Through the middle of the building ran a great aisle, a vista, that the Prince came to care for more and more. From the inner entrance of the building he looked along the length of an immense pillared gallery and across the central area from which the rose-hued columns had long since vanished, over the top of the pavilion under which lay the sarcophagus, through a marvellously designed opening, to the snowy wildernesses of the great mountain, the Lord of all Mountains, two hundred miles away. The pillars and arches and buttresses and galleries soared and floated on either side, perfect yet unobtrusive, like great archangels waiting in the shadows about the presence of God. When men saw that austere beauty for the first time they were exalted, and then they shivered and their hearts bowed down.

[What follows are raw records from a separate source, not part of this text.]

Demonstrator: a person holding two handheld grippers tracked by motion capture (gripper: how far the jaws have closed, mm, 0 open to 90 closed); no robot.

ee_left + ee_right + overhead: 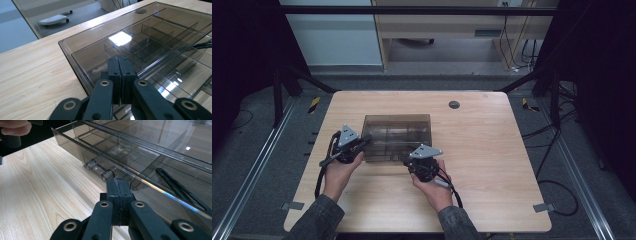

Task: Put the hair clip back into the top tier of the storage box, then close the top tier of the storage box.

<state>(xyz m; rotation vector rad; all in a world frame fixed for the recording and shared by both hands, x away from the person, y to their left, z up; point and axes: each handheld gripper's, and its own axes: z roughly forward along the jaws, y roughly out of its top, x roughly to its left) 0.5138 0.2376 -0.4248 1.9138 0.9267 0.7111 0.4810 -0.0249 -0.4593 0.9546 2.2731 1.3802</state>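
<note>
Sitting mid-table, toward near-left: smoky translucent plastic organizer box (397,137), flat lid on, inner dividers forming many compartments, clear cylindrical handle (100,169) on near wall. Left gripper (121,65) jaws pressed together, tips over box's left edge. Right gripper (118,187) jaws pressed together, empty, just beside handle. Wooden table (482,165) pale.

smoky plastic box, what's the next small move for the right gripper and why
Probably nudge the right gripper forward to the drawer handle of the smoky plastic box: its fingers are shut, just short of the handle, and the drawer looks closed or barely open.
</note>
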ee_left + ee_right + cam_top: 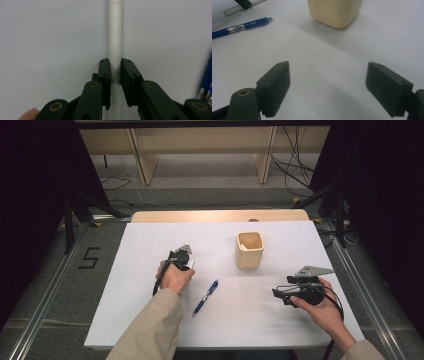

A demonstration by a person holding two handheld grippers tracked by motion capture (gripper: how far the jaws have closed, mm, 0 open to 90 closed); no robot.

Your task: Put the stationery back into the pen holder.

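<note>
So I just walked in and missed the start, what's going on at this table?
A person is working with handheld tongs in each hand. The left tongs are shut on a white pen that lies on the white table. The right tongs are open with nothing between them, off to the right. A blue pen lies loose between the hands, and a beige cup stands upright behind it.

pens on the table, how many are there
2. A white pen is clamped in the left gripper, left of the beige cup. A blue pen lies loose on the table between the hands.
</note>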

Very often would the Prince come to stand there and look at that vista, deeply moved and not yet fully satisfied. The Pearl of Love had still something for him to do, he felt, before his task was done. Always he would order some little alteration to be made or some recent alterations to be put back again. And one day he said that the sarcophagus would be clearer and simpler without the pavilion; and after regarding it very steadfastly for a long time, he had the pavilion dismantled and removed.
The next day he came and said nothing, and the next day and the next. Then for two days he stayed away altogether. Then he returned, bringing with him an architect and two master craftsmen and a small retinue.
All looked, standing together silently in a little group, amidst the serene vastness of their achievement. No trace of toil remained in its perfection. It was as if the God of nature’s beauty had taken over their offspring to himself.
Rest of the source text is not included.